So you think that every state should have its own postal service? How cheap and effective do you think that would be? What is the problem with the Postal service anyway? They will pick up a letter from your porch and deliver it anywhere in the country for less than 50 cents. That is not a bad deal. IRS? Do you think the country can run on zero income? How naive can you get? AG? EPA? AMTRAK? These are national issues. The state and local governments cannot handle national issues. What the hell do you think a national government is for. How would you handle it? Break the US down into 50 countries? You want to go through customs just to pass from Mississippi to Louisiana. Get real! How about the GOP shutting down government? Think there were political reasons there?
It is a massive money loser. The only reason it still exists is because federal laws prohibit UOS or FedEx from delivering first class packages. The private market could handle 90% of the volume much better. The country needing income does not make the IRS a good agency. It is inefficient and ineffective, by every measure. Each branch office makes different determinations on specific tax items, so what is a deduction in New York may not be a deduction in Dallas. There are no uniform standards, no effective audit procedures, and no common sense applied, they overcomplicate any and every issue possible. If you have ever dealt with the IRS you know that what I say is true. The entire service is void of intelligence.

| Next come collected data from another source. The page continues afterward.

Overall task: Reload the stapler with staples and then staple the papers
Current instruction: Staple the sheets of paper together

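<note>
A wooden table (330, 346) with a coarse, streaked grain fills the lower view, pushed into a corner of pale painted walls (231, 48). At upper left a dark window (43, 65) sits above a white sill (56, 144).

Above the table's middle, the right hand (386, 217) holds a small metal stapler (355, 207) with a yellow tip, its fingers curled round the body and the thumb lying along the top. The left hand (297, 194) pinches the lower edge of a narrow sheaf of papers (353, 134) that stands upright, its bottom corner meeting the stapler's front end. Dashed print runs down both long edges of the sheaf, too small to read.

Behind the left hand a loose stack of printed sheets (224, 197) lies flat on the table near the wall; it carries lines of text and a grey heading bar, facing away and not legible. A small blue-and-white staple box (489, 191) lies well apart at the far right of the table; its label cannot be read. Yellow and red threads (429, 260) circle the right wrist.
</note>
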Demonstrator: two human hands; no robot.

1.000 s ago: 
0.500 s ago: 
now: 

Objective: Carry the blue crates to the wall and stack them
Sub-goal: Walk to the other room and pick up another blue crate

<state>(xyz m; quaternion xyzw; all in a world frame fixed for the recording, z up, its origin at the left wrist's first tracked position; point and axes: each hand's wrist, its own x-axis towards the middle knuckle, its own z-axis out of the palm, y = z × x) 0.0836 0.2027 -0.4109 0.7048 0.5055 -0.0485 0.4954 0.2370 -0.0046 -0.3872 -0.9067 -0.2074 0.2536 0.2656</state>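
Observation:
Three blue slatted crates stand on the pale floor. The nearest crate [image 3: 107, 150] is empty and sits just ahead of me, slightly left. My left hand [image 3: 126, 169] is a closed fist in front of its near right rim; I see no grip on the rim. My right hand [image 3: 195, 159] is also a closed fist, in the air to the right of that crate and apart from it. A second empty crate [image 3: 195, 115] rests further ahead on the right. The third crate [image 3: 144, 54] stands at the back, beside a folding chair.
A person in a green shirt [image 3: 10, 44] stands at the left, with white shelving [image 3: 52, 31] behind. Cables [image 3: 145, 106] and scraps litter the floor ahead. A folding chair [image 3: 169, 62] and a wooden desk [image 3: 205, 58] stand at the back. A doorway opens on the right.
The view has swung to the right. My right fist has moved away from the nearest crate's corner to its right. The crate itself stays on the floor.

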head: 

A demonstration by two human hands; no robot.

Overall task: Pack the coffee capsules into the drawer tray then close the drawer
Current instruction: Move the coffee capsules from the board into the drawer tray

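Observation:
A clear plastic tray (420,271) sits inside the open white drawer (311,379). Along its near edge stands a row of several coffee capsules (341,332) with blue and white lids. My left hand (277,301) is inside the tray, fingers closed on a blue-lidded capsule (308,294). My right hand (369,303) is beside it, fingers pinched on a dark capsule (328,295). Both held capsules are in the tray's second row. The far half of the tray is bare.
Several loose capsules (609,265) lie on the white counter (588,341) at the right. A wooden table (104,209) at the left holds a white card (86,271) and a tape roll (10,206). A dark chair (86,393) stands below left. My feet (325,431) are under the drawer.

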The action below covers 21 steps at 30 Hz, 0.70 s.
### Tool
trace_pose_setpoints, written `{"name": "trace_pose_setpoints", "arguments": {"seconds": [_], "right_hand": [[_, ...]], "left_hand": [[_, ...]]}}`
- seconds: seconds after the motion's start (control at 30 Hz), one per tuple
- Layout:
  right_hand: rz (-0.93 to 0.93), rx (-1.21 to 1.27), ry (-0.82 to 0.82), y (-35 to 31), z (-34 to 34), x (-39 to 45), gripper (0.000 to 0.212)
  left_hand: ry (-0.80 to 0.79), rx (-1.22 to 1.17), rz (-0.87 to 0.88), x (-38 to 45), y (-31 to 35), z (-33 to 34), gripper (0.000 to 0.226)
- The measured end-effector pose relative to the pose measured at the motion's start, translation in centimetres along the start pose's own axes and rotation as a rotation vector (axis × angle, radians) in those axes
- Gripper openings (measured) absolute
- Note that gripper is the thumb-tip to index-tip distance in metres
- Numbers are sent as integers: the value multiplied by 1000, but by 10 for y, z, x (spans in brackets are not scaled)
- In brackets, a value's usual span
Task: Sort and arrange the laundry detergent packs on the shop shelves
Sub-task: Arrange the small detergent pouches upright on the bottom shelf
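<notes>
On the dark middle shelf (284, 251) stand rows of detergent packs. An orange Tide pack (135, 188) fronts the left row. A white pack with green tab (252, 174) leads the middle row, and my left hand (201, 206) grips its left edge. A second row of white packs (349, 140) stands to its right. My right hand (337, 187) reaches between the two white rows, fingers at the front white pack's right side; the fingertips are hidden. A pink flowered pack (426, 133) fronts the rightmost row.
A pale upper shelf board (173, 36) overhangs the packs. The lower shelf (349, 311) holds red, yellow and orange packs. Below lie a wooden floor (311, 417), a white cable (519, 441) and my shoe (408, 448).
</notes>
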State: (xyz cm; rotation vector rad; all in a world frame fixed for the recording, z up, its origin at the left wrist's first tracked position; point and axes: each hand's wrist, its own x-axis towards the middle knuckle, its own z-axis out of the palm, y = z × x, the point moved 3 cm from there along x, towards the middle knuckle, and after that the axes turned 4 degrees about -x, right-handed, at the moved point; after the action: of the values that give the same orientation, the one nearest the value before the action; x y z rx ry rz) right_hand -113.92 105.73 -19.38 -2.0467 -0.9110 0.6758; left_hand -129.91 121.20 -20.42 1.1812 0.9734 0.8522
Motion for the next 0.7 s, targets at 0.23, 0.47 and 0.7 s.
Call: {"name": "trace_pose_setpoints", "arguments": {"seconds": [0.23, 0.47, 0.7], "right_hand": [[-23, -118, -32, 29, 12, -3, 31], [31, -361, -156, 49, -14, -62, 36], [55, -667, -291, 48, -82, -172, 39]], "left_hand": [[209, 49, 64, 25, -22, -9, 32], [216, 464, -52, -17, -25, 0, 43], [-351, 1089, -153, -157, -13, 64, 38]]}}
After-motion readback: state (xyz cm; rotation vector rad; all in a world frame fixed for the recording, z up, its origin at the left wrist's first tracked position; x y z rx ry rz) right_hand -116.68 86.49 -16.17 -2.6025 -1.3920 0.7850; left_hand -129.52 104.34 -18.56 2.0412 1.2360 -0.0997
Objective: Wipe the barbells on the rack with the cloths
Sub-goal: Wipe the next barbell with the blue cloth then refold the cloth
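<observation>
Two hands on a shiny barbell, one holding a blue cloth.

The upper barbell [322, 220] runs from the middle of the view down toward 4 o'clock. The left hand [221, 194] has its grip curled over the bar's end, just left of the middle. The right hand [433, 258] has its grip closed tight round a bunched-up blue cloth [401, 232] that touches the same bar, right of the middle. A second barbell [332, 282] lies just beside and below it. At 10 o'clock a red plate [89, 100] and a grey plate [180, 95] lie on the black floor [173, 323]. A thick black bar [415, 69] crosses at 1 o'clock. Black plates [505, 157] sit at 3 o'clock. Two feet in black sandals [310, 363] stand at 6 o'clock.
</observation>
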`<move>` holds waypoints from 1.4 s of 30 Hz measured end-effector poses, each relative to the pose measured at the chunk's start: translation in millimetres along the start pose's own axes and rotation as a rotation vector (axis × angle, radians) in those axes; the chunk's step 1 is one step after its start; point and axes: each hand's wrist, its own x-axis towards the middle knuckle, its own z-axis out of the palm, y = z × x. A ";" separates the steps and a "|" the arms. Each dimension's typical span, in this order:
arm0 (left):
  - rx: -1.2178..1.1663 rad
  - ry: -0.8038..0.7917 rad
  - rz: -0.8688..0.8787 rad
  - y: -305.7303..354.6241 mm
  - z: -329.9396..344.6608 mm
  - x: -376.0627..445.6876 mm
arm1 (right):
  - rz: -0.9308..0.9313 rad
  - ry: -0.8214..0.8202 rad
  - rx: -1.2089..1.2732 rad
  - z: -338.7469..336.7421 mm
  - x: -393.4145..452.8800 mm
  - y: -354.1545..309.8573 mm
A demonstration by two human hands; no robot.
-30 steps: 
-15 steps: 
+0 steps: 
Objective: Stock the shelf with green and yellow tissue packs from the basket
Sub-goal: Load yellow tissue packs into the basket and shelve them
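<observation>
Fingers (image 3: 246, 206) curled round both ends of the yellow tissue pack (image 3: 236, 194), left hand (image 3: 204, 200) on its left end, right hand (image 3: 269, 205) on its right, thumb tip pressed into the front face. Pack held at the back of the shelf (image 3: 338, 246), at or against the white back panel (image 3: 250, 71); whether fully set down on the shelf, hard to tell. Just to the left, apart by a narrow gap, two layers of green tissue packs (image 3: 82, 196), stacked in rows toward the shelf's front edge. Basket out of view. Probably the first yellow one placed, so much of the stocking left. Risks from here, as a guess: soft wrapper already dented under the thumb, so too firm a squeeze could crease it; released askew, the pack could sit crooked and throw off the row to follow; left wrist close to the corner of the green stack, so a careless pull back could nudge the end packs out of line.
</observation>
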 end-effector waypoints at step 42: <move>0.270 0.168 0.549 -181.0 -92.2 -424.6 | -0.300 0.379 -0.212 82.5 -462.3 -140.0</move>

The POst Office does not rely on taxpayer funds to function. They lose money because Congress takes $5 billion off the top every year, something they do to no other federal agency. Fed-Ex and UPS do not have near nearly the infrastructure of the USPS. In fact 30% of Fed-Ex Ground is delivered by the USPS. The private carriers do not come to every house every day to retrieve mail. You have to call them to pick up mail. USPS prices are far lower than private carriers and the volume they carry is far higher. Yes, there is inefficiency, yes there are too many post offices. But the point Gyver was trying to make was that it would be better being handled by the states. How efficient would 50 post offices be? How would we calculate rates with 50 different systems? The problem with the mail losing money is Congress, not the USPS. Again, I do not maintain that the IRS is efficient and effective. What I maintain is that it must be done by the federal government, not by the states and certainly not by local government. What kind of uniform standards would we have with 50 states collecting federal taxes? How much political interference would 50 state legislators have versus one federal Congress? Focus on the point of my position. There are certain national responsibilities that must be done by the federal government. It's the whole idea of a federal system--states handle state issues and feds handle fed issues. Can more privatization be done? In many cases yes. Can agencies be improved? Certainly. But to just say that these agencies should disappear and the work be done by the states is ignoring just how bad state governments are.
The point gyver was making is the waste involved in these federal programs. The private sector is more efficient and several land issues would be better handled by states.
I've asked you before . . . WHY do you imagine this? What evidence exists for the states handling national public land better than the US government?
Because the national land is in the states boundaries for one. The Feds have already proven that they can't manage the land without politicizing. If it's under state control it's harder for the Washington politicians to cut backtoom deals with corporations and get richer off of it.
Irrelevant. They are also in the federal boundaries. This is not evidence. Not only is it unproven that the feds manage land poorly, but neither is it apparent that the states are less politicized. Most people would say that states are far more politicized. For evidence one need only observe what Huey Long did with state lands and Texaco, enriching the Long family permanently.